About this exercise => Output the full listing exactly as written, with no pictures in it.

Recorded information =>
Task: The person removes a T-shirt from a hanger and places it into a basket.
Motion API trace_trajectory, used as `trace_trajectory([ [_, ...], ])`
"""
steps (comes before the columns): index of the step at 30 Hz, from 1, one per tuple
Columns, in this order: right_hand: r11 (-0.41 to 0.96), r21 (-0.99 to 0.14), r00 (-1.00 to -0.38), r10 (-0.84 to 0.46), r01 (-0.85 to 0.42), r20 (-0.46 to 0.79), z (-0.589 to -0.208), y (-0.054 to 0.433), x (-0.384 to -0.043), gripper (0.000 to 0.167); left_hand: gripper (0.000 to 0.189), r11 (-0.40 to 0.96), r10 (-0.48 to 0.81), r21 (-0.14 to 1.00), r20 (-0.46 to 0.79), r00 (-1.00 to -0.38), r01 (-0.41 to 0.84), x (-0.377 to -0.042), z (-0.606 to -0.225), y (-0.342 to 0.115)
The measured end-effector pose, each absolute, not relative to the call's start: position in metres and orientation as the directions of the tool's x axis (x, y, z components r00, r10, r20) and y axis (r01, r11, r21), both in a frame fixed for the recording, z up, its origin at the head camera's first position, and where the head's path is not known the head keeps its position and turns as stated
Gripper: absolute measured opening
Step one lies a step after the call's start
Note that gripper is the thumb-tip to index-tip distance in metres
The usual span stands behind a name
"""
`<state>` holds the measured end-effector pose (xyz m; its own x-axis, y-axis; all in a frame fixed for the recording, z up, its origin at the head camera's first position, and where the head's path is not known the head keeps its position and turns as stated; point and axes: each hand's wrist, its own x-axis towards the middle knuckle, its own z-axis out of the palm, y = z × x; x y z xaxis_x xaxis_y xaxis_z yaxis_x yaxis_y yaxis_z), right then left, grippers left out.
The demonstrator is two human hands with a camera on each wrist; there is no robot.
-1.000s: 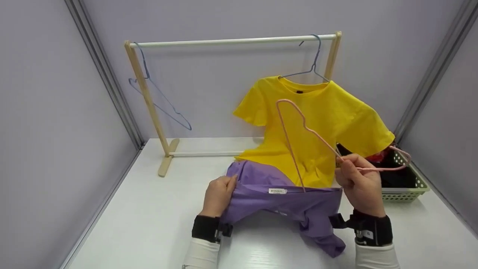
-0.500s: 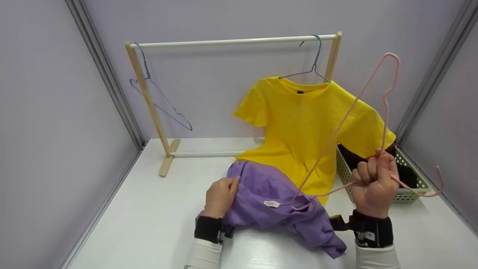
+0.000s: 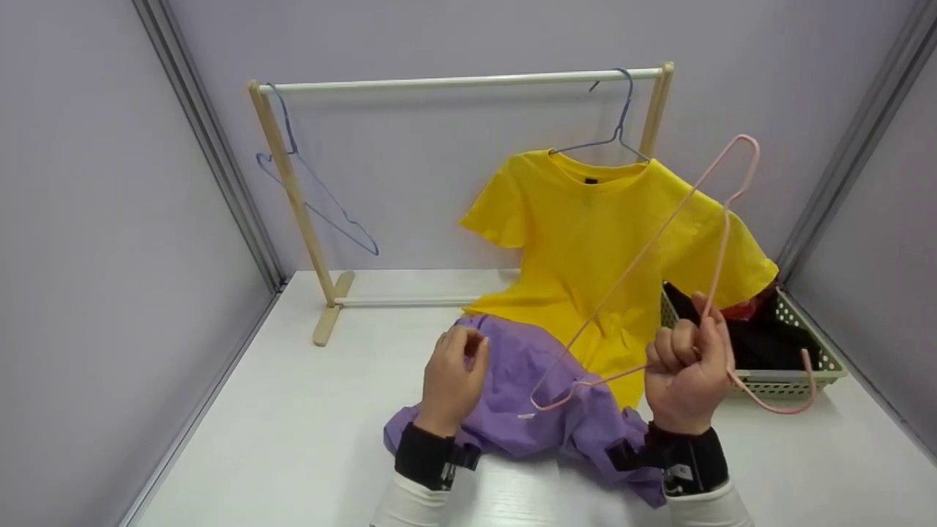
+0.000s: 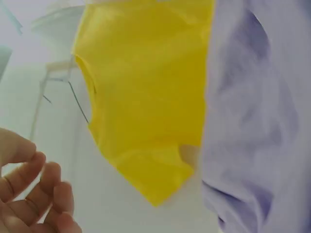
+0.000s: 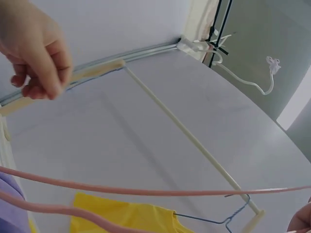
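My right hand [image 3: 684, 380] pinches a pink wire hanger [image 3: 721, 249] near its neck. The hook sticks out to the right, and one long side slopes down so that the lower shoulder end overlaps the purple T-shirt [image 3: 509, 366]. That shirt lies crumpled on the table, its neckline and small white label facing me. Over its left part hovers my left hand [image 3: 452, 380], fingers loosely bent with nothing between them; the left wrist view shows the same hand [image 4: 36, 194] beside the cloth. Behind it a yellow T-shirt [image 3: 578, 219] hangs on a blue hanger [image 3: 621, 117].
A wooden clothes rack [image 3: 454, 84] with a white rod spans the back of the white table [image 3: 293, 417]. Another blue hanger [image 3: 322, 194] hangs at its left end. At the right stands a green basket [image 3: 776, 384] of dark and red cloth.
My left hand has let go of the purple T-shirt and moved slightly right. The pink hanger has swung up out of the neckline and turned, then shifted a little left with my right hand.
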<state>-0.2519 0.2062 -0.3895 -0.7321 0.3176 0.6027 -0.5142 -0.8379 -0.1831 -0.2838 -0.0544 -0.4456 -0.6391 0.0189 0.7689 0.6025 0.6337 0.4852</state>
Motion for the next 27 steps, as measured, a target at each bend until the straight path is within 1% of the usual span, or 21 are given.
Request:
trace_trajectory([
  [3, -0.809, -0.225, -0.733, 0.326, -0.543, 0.597, -0.395, 0.194, -0.251, 0.036, 0.009, 0.528, 0.072, 0.462, 0.812, -0.580, 0.713, -0.275, -0.439, -0.042],
  [5, -0.800, -0.235, -0.730, 0.327, -0.552, 0.600, -0.398, 0.187, -0.251, 0.036, 0.008, 0.428, 0.119, 0.472, 0.816, -0.566, 0.770, -0.269, -0.436, -0.032],
  [8, -0.808, -0.230, -0.728, 0.315, -0.542, 0.609, -0.401, 0.179, -0.251, 0.038, 0.006, 0.288, 0.236, 0.517, 0.778, -0.583, 0.806, -0.259, -0.434, -0.018],
  [10, -0.821, -0.225, -0.732, 0.301, -0.525, 0.611, -0.402, 0.174, -0.251, 0.039, 0.013, 0.249, 0.335, 0.556, 0.719, -0.609, 0.793, -0.254, -0.434, -0.010],
  [13, -0.836, -0.210, -0.739, 0.296, -0.507, 0.605, -0.402, 0.171, -0.249, 0.042, 0.022, 0.300, 0.460, 0.575, 0.612, -0.644, 0.761, -0.249, -0.437, -0.002],
  [16, -0.833, -0.195, -0.741, 0.322, -0.518, 0.589, -0.401, 0.170, -0.248, 0.043, 0.022, 0.368, 0.508, 0.557, 0.551, -0.663, 0.745, -0.248, -0.441, 0.003],
  [19, -0.827, -0.187, -0.747, 0.352, -0.531, 0.563, -0.399, 0.171, -0.246, 0.041, 0.026, 0.384, 0.495, 0.550, 0.555, -0.668, 0.741, -0.249, -0.445, 0.004],
  [20, -0.820, -0.201, -0.753, 0.357, -0.536, 0.552, -0.399, 0.171, -0.246, 0.040, 0.028, 0.385, 0.486, 0.546, 0.566, -0.666, 0.744, -0.250, -0.446, 0.004],
  [24, -0.826, -0.235, -0.774, 0.324, -0.512, 0.544, -0.397, 0.172, -0.246, 0.036, 0.037, 0.391, 0.454, 0.509, 0.618, -0.642, 0.767, -0.252, -0.448, 0.003],
  [27, -0.811, -0.289, -0.773, 0.282, -0.509, 0.569, -0.397, 0.172, -0.248, 0.030, 0.042, 0.400, 0.429, 0.496, 0.642, -0.635, 0.771, -0.252, -0.448, 0.002],
])
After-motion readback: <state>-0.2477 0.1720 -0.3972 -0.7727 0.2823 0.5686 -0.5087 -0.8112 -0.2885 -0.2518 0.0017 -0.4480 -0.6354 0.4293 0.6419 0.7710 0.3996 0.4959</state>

Response to the exercise =>
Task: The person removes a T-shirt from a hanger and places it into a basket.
Motion API trace_trajectory, used as `trace_trajectory([ [_, ...], ])`
"""
steps (comes before the columns): index of the step at 30 Hz, from 1, one per tuple
Columns, in this order: right_hand: r11 (-0.41 to 0.96), r21 (-0.99 to 0.14), r00 (-1.00 to -0.38), r10 (-0.84 to 0.46), r01 (-0.85 to 0.42), r20 (-0.46 to 0.79), z (-0.589 to -0.208), y (-0.054 to 0.433), x (-0.384 to -0.043), gripper (0.000 to 0.167); left_hand: gripper (0.000 to 0.189), r11 (-0.40 to 0.96), r10 (-0.48 to 0.81), r21 (-0.14 to 1.00), r20 (-0.46 to 0.79), r00 (-1.00 to -0.38), r01 (-0.41 to 0.84), x (-0.377 to -0.042), z (-0.606 to -0.225), y (-0.342 to 0.115)
The measured end-effector pose, each absolute, not relative to the call's start: position in metres and orientation as the directions of the tool's x axis (x, y, z components r00, r10, r20) and y axis (r01, r11, r21), both in a frame fixed for the recording, z up, its origin at the head camera's first position, and where the head's path is not known the head keeps its position and turns as stated
Gripper: absolute measured opening
Step one lies a step after the call's start
Note that gripper is the thumb-tip to index-tip distance in metres
The usual span stands behind a name
"""
`<state>` holds the measured end-effector pose (xyz m; its own x-axis, y-axis; all in a frame fixed for the recording, z up, its origin at the head camera's first position, and where the head's path is not known the head keeps its position and turns as stated; point and axes: each hand's wrist, its own x-axis towards the middle knuckle, its own z-axis out of the palm, y = z × x; x y z xaxis_x xaxis_y xaxis_z yaxis_x yaxis_y yaxis_z), right then left, grippers left out.
The demonstrator is two human hands with a camera on each wrist; there is no robot.
-1.000s: 
-0.500s: 
+0.000s: 
+0.000s: 
+0.000s: 
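My right hand [image 3: 684, 380] pinches a pink wire hanger [image 3: 721, 249] near its neck. The hook sticks out to the right, and one long side slopes down so that the lower shoulder end overlaps the purple T-shirt [image 3: 509, 366]. That shirt lies crumpled on the table, its neckline and small white label facing me. Over its left part hovers my left hand [image 3: 452, 380], fingers loosely bent with nothing between them; the left wrist view shows the same hand [image 4: 36, 194] beside the cloth. Behind it a yellow T-shirt [image 3: 578, 219] hangs on a blue hanger [image 3: 621, 117].
A wooden clothes rack [image 3: 454, 84] with a white rod spans the back of the white table [image 3: 293, 417]. Another blue hanger [image 3: 322, 194] hangs at its left end. At the right stands a green basket [image 3: 776, 384] of dark and red cloth.
My left hand has let go of the purple T-shirt and moved slightly right. The pink hanger has swung up out of the neckline and turned, then shifted a little left with my right hand.
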<state>-0.2519 0.2062 -0.3895 -0.7321 0.3176 0.6027 -0.5142 -0.8379 -0.1831 -0.2838 -0.0544 -0.4456 -0.6391 0.0189 0.7689 0.6025 0.6337 0.4852</state>
Motion for the next 27 steps, as measured, a target at each bend until the straight path is within 1% of the usual span, or 21 are given.
Request:
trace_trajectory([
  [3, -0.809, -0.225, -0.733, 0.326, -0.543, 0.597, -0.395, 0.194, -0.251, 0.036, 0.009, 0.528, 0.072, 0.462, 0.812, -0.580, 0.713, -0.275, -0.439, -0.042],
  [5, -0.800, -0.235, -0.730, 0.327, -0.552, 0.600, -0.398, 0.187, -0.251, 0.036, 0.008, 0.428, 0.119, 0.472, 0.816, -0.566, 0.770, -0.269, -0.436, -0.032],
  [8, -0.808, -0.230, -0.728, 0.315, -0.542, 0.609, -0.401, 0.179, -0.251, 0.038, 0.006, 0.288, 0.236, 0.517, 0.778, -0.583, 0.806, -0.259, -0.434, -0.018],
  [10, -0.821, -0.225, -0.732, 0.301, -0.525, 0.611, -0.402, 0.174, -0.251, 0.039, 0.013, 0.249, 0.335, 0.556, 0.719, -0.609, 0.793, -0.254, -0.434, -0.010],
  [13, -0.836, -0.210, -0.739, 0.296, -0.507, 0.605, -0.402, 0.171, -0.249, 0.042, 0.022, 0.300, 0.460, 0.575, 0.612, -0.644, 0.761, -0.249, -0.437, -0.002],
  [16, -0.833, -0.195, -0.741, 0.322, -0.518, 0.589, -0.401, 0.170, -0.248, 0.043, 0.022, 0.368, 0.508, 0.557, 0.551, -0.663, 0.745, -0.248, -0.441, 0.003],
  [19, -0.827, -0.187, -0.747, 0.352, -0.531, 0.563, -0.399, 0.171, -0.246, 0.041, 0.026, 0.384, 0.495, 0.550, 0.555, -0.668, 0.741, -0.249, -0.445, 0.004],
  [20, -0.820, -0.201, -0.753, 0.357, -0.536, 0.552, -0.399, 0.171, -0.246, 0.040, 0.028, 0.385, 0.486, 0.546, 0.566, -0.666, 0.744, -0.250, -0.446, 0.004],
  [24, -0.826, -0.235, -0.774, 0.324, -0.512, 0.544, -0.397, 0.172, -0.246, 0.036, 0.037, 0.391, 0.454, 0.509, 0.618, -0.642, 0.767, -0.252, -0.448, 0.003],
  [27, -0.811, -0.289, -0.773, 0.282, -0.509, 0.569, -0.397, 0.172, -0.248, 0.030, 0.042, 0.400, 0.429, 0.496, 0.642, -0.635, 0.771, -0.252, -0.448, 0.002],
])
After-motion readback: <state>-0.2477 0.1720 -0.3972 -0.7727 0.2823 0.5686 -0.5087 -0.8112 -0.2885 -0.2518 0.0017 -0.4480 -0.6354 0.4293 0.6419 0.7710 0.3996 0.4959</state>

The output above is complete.